#### Provided data:
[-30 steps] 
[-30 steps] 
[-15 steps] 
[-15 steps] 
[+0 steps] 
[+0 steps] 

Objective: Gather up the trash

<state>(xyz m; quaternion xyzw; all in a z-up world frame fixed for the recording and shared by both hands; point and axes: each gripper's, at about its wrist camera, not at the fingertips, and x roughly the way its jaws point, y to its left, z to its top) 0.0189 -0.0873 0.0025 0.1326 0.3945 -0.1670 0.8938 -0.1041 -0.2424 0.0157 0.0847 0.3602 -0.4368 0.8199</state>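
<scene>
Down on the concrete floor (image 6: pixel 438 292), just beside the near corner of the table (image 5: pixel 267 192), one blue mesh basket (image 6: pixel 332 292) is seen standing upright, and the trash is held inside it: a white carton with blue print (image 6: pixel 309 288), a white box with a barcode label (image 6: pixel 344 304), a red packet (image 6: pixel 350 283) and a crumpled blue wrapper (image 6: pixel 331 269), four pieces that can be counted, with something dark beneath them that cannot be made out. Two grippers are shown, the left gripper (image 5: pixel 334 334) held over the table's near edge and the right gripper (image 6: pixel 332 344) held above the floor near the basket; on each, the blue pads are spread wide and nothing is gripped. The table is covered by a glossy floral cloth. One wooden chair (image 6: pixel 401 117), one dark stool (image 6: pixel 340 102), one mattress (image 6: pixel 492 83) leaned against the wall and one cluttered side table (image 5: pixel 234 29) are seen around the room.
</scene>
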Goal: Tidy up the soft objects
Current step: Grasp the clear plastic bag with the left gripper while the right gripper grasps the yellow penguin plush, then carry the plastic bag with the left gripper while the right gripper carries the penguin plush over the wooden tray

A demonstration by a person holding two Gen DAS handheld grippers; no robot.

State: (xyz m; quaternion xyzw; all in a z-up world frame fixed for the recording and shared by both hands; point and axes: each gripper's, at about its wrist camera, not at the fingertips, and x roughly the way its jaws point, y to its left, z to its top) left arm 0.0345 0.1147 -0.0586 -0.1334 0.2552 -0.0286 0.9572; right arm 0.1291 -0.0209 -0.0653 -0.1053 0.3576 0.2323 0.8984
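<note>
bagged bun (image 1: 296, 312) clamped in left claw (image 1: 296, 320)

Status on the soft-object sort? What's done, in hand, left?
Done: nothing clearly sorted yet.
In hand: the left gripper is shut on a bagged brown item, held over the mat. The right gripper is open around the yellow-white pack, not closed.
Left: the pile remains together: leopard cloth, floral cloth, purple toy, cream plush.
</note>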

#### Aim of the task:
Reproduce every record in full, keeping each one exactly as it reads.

#### Reply to the task:
[-30 steps] 
[-30 steps] 
[-15 steps] 
[-15 steps] 
[+0 steps] 
[+0 steps] 

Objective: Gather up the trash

<state>(xyz m; quaternion xyzw; all in a z-up world frame fixed for the recording and shared by both hands; point and axes: each gripper's, at about its wrist camera, not at the fingertips, and x roughly the way its jaws point, y to its left, z to its top) 0.0189 -0.0873 0.0025 0.1326 0.3945 -0.1670 0.8938 -0.1041 -0.2424 0.0157 0.0847 0.3602 -0.4368 0.8199</state>
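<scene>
Down on the concrete floor (image 6: pixel 438 292), just beside the near corner of the table (image 5: pixel 267 192), one blue mesh basket (image 6: pixel 332 292) is seen standing upright, and the trash is held inside it: a white carton with blue print (image 6: pixel 309 288), a white box with a barcode label (image 6: pixel 344 304), a red packet (image 6: pixel 350 283) and a crumpled blue wrapper (image 6: pixel 331 269), four pieces that can be counted, with something dark beneath them that cannot be made out. Two grippers are shown, the left gripper (image 5: pixel 334 334) held over the table's near edge and the right gripper (image 6: pixel 332 344) held above the floor near the basket; on each, the blue pads are spread wide and nothing is gripped. The table is covered by a glossy floral cloth. One wooden chair (image 6: pixel 401 117), one dark stool (image 6: pixel 340 102), one mattress (image 6: pixel 492 83) leaned against the wall and one cluttered side table (image 5: pixel 234 29) are seen around the room.
</scene>
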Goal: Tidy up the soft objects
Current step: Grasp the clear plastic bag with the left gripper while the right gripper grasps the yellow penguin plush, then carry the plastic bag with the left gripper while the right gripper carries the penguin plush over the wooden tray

A demonstration by a person holding two Gen DAS handheld grippers; no robot.

State: (xyz m; quaternion xyzw; all in a z-up world frame fixed for the recording and shared by both hands; point and axes: each gripper's, at about its wrist camera, not at the fingertips, and x roughly the way its jaws point, y to its left, z to its top) left arm 0.0345 0.1147 -0.0586 -0.1334 0.2552 -0.0286 0.9572; right arm 0.1291 -0.0209 -0.0653 -0.1053 0.3576 0.2323 0.8984
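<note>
bagged bun (image 1: 296, 312) clamped in left claw (image 1: 296, 320)

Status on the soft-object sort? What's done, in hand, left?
Done: nothing clearly sorted yet.
In hand: the left gripper is shut on a bagged brown item, held over the mat. The right gripper is open around the yellow-white pack, not closed.
Left: the pile remains together: leopard cloth, floral cloth, purple toy, cream plush.
</note>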

No additional output is needed.